かと言って、彼にウエディングドレスを着てもらう訳にもいくまい。いや、確かに似合いそうだが。
ヘレナが果てしなき妄想に突っ走りかけていた時、くっとユスターシュの笑みが深まった。それと同時に、彼の背後から楽しげな声が上がる。
「いやあ、やはり番との出会いは特別な様ですな。これ程までに嬉しそうなユスターシュさまを見るのは初めてです」
国王が話す間、右横で控えていた宰相のロードリンゲンだ。
「明日の朝には王国内に告知を出しましょう。布れの使者を各地に派遣せねば」
先王の実妹、つまりユスターシュの姉の一人を妻に迎えているロードリンゲンにとって、これは年の離れた義弟の婚姻でもある。

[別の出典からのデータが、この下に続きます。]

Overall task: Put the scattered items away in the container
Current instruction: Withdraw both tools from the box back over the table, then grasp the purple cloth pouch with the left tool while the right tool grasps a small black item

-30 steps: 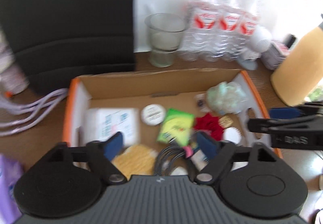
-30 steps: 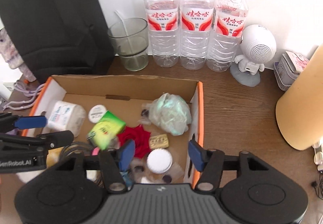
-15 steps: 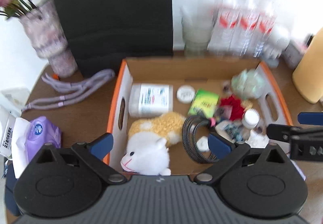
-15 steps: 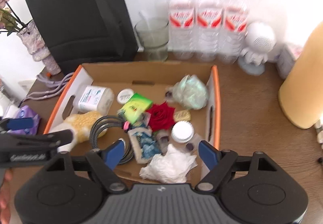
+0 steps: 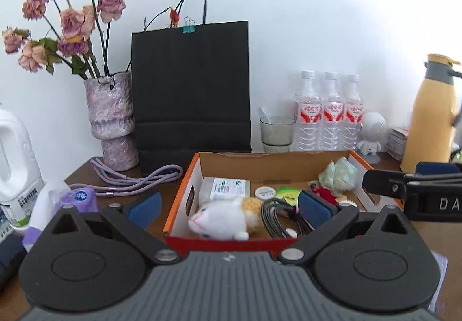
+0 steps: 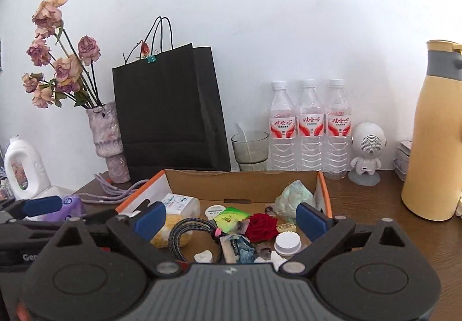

めでたいめでたいと呟きながら、ロードリンゲンはいそいそと扉へと向かう。そこだけ見れば、普通の気のいいおじさんだ。
そんな彼に、ユスターシュは振り向いてこう告げる。
「ロードリンゲン宰相。ラムダロス伯爵家には一番に使者を向かわせて説明するよう手配してくれないか」
その言葉にヘレナは驚く。
ラムダロス伯爵家とは、つまりロクタンの家だ。レウエル家に無理矢理に縁談を捻じ込み、ほぼ押し切られかけていた相手先。
ヘレナはどうも昔からロクタンが苦手だった。そして、そんなヘレナの気持ちを知っているオーウェンは、なんとかこの話を断ろうとずっと頑張ってくれていた。
だが相手の方が爵位が高く、持参金を山と積まれた挙句、最後には訳の分からない脅し文句を添えて再度再度の申し込みを受け続け、さすがに諦めざるを得ないと判断した話。
ユスターシュは安心させるように頷きながら微笑んだ。
「心配はいらない。私たちの婚姻は王命となるからね。先に話のあった縁談が流れることになっても、レウエル子爵家の立場は理解される筈だ」
「・・・」
この人はどこまで知っているのだろうか。
ロクタンとの縁談はまだ公にはされていない。なにしろ回避できるものならしたかったのだ。ギリギリまで返答を引き延ばし、逃げ道を探して。
でも、ユスターシュは既に把握していた。
これが裁定者の、神の目を持つ存在とも言われる人の力なのだろうか。
すごい、すごいわ。
ユスターシュさま。
このヘレナ・レウエル、一生恩に着ます。
だがしかし。
この場で突然にユスターシュを拝み始めたら、きっと皆は驚くだろう。
だからヘレナは、平伏して拝み倒すのは心の中だけに留め、感謝のこもった視線で見上げた。
すると彼は、少し困ったような、照れたような表情で、ヘレナに微笑みを返す。
その笑みは、やはりどこか懐かしくて。
ヘレナは初めて会ったというのに、不思議な安堵を覚えたのだ。